Hive - 快速入门教程8（案例实操：离线数据统计分析）

作者：hangge | 2024-09-23 08:44

在企业中，Hive 最常见的应用场景是离线数据统计分析。文件将通过样例演示如何进行离线数据统计。

八、案例实操：离线数据统计分析

1，需求说明

（1）使用 Flume 按天把直播 App 产生的日志数据采集到 HDFS 中的对应日期目录下，使用 Hive SQL 统计每天数据的相关指标。
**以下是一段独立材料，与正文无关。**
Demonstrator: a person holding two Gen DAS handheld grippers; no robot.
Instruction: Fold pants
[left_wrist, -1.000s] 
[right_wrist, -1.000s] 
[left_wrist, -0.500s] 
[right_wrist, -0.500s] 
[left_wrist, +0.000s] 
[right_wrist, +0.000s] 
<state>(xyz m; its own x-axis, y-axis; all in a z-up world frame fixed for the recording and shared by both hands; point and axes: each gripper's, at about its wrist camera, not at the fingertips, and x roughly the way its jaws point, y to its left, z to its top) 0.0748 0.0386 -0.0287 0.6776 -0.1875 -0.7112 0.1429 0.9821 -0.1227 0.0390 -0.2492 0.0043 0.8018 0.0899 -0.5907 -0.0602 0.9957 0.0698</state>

（2）使用 Flume 按天把日志数据保存到 HDFS 中的对应日期目录下，此时 Flume 的 Source 可以使用 Exec Source，Channle 可以使用 Memory Channel，Sink 可以使用 HDFS Sink。由于数据是按天存储的，所以最好在 Hive 中使用外部分区表，这样可以提高后期的数据分析效率。

2，数据准备

（1）Flume 需要采集的数据包括用户信息、直播信息和送礼信息。这 3 种数据会被记录到同一个日志文件中，Flume 在采集时需要自行拆分。

用户信息数据格式如下：

{
  "uid": "861848974414839801",
  "nickname": "hangge",
  "usign": "",
  "sex": 1,
  "birthday": "",
  "face": "",
  "big_face": "",
  "email": "hangge@hangge.com",
  "mobile": "",
  "reg_type": "102",
  "last_login_time": "1494344580",
  "regtime": "1494344580",
  "last_update_time": "1494344580",
  "status": "5",
  "is_verified": "0",
  "verified_info": "",
  "is_seller": "0",
  "level": 1,
  "exp": 0,
  "anchor_level": 0,
  "anchor_exp": 0,
  "os": "android",
  "timestamp": 1494344580,
  "type": "userInfo"
}

直播信息数据格式如下：

{
  "id": "14943445328940974601",
  "uid": "840717325115457536",
  "lat": "53.530598",
  "lnt": "-2.5620373",
  "hots": 0,
  "title": "0",
  "status": "1",
  "topicId": "0",
  "end_time": "1494344570",
  "watch_num": 0,
  "share_num": "1",
  "replay_url": null,
  "replay_num": 0,
  "start_time": "1494344544",
  "timestamp": 1494344571,
  "type": "videoInfo"
}

送礼信息数据格式如下：

{
  "send_id": "834688818270961664",
  "good_id": "223",
  "video_id": "14943443045138661356",
  "gold": "10",
  "timestamp": 1494344574,
  "type": "qiftRecord"
}

（2）Flume 将这些数据采集到 HDFS 后，需要先按“天”再按“类型”分目录存储，主要是因为后期的需求大部分都需要按天和类型分别统计分析。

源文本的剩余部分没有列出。